Work instruction ▸
Output all of the data verbatim.

· · ·

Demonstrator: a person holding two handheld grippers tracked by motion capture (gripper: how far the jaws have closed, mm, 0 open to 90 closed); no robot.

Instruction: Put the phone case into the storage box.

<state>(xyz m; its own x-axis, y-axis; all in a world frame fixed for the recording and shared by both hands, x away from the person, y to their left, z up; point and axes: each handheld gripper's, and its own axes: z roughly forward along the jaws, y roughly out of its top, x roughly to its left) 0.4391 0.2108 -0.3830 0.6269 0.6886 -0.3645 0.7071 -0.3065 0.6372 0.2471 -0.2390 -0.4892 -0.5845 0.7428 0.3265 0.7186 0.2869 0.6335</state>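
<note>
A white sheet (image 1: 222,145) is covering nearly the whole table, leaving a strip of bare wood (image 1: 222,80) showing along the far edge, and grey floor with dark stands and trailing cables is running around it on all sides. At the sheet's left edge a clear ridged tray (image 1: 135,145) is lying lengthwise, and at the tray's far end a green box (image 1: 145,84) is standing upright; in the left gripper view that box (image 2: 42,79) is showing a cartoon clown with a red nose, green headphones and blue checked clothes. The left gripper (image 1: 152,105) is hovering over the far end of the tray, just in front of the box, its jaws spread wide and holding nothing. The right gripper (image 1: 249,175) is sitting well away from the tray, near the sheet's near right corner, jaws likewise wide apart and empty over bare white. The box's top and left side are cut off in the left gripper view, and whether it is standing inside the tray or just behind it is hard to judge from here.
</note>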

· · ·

Written response ▸
Demonstrator: a person holding two handheld grippers tracked by motion capture (gripper: how far the jaws have closed, mm, 0 open to 90 closed); no robot.

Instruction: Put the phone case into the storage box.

<state>(xyz m; its own x-axis, y-axis; all in a world frame fixed for the recording and shared by both hands, x away from the person, y to their left, z up; point and axes: each handheld gripper's, and its own axes: z roughly forward along the jaws, y roughly out of its top, x roughly to its left) 0.4391 0.2108 -0.3830 0.6269 0.6886 -0.3645 0.7071 -0.3065 0.6372 0.2471 -0.2390 -0.4892 -0.5845 0.7428 0.3265 0.7186 0.2869 0.6335</state>
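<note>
A white sheet (image 1: 222,145) is covering nearly the whole table, leaving a strip of bare wood (image 1: 222,80) showing along the far edge, and grey floor with dark stands and trailing cables is running around it on all sides. At the sheet's left edge a clear ridged tray (image 1: 135,145) is lying lengthwise, and at the tray's far end a green box (image 1: 145,84) is standing upright; in the left gripper view that box (image 2: 42,79) is showing a cartoon clown with a red nose, green headphones and blue checked clothes. The left gripper (image 1: 152,105) is hovering over the far end of the tray, just in front of the box, its jaws spread wide and holding nothing. The right gripper (image 1: 249,175) is sitting well away from the tray, near the sheet's near right corner, jaws likewise wide apart and empty over bare white. The box's top and left side are cut off in the left gripper view, and whether it is standing inside the tray or just behind it is hard to judge from here.
</note>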

The exercise calls for nothing more.